In the entries below, find each line with the string "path" and copy it.

----- MATERIAL FOR THIS EXERCISE -----

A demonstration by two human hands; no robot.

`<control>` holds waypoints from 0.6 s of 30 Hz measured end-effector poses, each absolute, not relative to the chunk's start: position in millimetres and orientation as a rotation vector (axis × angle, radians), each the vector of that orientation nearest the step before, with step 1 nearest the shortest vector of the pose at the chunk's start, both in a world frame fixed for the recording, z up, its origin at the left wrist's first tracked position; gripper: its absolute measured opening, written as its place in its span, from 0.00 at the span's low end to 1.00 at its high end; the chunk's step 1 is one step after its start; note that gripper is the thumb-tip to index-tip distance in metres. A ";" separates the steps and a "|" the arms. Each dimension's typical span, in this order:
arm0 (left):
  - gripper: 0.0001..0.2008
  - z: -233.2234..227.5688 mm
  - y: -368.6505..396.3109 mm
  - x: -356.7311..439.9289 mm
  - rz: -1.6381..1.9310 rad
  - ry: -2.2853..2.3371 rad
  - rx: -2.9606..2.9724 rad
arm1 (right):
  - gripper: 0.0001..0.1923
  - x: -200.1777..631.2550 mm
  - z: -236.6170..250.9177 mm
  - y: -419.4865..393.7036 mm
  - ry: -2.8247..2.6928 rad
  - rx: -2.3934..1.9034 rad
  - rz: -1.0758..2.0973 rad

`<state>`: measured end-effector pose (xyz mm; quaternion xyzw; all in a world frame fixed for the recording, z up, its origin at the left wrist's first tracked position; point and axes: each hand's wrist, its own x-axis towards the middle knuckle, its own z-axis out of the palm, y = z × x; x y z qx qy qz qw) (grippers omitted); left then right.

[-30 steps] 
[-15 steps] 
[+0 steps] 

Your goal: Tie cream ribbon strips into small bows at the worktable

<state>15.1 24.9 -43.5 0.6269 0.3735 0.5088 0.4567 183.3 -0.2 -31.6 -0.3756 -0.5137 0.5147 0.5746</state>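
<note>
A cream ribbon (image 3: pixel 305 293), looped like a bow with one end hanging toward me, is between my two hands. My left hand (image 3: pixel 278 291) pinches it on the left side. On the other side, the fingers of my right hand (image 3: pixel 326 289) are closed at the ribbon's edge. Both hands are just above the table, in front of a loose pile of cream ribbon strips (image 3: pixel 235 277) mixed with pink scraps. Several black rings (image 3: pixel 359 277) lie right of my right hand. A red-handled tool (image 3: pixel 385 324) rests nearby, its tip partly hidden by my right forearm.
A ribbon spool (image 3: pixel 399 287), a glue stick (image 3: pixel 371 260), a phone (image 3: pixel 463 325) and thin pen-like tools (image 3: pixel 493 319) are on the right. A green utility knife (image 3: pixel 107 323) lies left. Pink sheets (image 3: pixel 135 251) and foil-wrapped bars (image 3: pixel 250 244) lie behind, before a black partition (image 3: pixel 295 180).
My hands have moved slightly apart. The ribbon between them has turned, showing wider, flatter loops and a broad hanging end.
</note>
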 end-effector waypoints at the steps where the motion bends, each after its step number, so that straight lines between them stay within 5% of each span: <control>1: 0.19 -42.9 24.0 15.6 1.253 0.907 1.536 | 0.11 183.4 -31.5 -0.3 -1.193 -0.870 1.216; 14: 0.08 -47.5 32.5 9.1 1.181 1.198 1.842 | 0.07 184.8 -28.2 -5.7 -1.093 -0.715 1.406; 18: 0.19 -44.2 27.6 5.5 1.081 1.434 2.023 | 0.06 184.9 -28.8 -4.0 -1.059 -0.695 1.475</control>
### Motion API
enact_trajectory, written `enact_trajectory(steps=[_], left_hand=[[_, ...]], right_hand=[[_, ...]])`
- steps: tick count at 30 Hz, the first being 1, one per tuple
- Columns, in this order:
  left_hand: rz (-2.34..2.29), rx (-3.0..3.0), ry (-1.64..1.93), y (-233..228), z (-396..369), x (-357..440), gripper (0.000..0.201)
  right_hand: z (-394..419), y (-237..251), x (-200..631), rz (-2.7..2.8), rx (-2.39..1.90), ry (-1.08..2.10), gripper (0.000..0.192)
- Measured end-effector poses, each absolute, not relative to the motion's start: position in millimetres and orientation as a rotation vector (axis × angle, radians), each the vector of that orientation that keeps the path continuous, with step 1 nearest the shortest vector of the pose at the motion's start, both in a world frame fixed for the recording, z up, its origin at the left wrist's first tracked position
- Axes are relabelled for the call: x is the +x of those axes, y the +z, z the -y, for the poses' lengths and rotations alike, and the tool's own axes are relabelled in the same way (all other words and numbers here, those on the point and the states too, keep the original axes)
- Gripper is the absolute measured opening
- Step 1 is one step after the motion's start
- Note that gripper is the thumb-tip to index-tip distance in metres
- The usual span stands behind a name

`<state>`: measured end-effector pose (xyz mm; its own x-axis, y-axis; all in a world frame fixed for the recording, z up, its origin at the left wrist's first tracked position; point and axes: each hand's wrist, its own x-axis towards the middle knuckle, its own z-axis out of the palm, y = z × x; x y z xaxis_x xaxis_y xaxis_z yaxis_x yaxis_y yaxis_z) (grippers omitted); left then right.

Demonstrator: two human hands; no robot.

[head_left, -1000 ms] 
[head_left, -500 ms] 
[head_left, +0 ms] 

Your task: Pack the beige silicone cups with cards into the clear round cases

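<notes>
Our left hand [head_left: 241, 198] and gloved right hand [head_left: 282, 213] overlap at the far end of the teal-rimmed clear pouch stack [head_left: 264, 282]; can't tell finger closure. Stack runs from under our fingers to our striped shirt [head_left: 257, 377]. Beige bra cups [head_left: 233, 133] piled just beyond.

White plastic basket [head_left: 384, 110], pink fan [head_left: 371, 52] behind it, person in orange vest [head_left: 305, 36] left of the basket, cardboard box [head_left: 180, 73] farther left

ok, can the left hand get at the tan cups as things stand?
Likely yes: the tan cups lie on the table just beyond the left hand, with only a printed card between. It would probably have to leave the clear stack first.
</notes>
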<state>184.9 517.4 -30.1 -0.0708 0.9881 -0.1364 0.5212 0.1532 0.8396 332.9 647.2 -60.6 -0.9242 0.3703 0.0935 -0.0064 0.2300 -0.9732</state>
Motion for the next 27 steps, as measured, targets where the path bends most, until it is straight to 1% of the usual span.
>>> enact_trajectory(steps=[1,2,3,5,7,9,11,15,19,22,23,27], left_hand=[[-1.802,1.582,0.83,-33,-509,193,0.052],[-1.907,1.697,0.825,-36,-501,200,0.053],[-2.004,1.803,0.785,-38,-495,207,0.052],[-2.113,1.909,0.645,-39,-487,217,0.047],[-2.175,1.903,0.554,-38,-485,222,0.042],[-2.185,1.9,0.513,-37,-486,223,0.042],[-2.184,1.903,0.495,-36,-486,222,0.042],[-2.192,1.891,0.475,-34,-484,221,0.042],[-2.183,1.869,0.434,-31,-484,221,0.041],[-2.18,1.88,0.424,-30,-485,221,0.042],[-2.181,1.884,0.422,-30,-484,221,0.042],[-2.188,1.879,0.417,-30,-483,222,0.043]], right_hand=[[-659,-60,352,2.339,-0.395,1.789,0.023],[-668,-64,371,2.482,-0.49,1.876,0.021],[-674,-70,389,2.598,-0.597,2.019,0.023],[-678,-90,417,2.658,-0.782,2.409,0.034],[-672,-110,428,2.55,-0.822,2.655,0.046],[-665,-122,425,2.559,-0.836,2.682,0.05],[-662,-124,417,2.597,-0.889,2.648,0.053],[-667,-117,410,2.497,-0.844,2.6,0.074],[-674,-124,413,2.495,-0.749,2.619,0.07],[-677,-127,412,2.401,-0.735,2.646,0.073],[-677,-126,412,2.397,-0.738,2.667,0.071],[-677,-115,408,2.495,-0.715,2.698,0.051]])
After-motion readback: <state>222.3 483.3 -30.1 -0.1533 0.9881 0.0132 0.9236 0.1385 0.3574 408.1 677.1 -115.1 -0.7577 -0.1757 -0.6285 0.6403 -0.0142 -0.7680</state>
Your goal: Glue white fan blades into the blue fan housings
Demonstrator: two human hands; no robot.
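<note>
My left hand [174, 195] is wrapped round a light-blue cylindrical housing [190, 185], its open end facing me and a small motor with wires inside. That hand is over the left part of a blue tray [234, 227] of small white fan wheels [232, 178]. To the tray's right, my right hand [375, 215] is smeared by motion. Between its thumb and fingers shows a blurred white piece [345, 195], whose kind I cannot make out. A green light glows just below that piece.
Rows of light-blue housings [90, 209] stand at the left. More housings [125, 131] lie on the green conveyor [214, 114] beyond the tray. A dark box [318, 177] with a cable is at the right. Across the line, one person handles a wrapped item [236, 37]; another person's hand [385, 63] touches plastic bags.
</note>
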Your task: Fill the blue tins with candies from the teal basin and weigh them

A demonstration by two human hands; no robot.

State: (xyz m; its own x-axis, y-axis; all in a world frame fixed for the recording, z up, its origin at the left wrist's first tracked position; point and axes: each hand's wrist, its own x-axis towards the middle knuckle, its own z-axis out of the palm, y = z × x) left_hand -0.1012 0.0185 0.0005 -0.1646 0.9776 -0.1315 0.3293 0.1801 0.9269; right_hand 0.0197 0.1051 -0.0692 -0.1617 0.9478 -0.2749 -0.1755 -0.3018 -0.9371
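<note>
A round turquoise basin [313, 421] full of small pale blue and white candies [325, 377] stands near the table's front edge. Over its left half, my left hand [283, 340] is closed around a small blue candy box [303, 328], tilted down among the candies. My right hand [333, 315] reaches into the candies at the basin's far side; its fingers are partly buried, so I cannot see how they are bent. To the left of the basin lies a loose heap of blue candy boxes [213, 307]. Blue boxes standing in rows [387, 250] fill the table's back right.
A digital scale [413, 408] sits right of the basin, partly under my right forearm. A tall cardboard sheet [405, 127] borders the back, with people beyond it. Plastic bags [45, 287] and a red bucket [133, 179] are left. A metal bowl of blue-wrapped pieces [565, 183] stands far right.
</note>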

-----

**SOLUTION TO THIS PROBLEM**
- Measured end-effector poses, each absolute, not relative to the motion's start: position in millimetres and orientation as a rotation vector (axis × angle, radians), each the vector of that orientation that keeps the path continuous, with step 1 nearest the shortest vector of the pose at the motion's start, both in a world frame fixed for the recording, z up, its origin at the left wrist's first tracked position
Motion for the next 27 steps, as measured, targets where the path bends most, until it is straight to 1% of the usual span.

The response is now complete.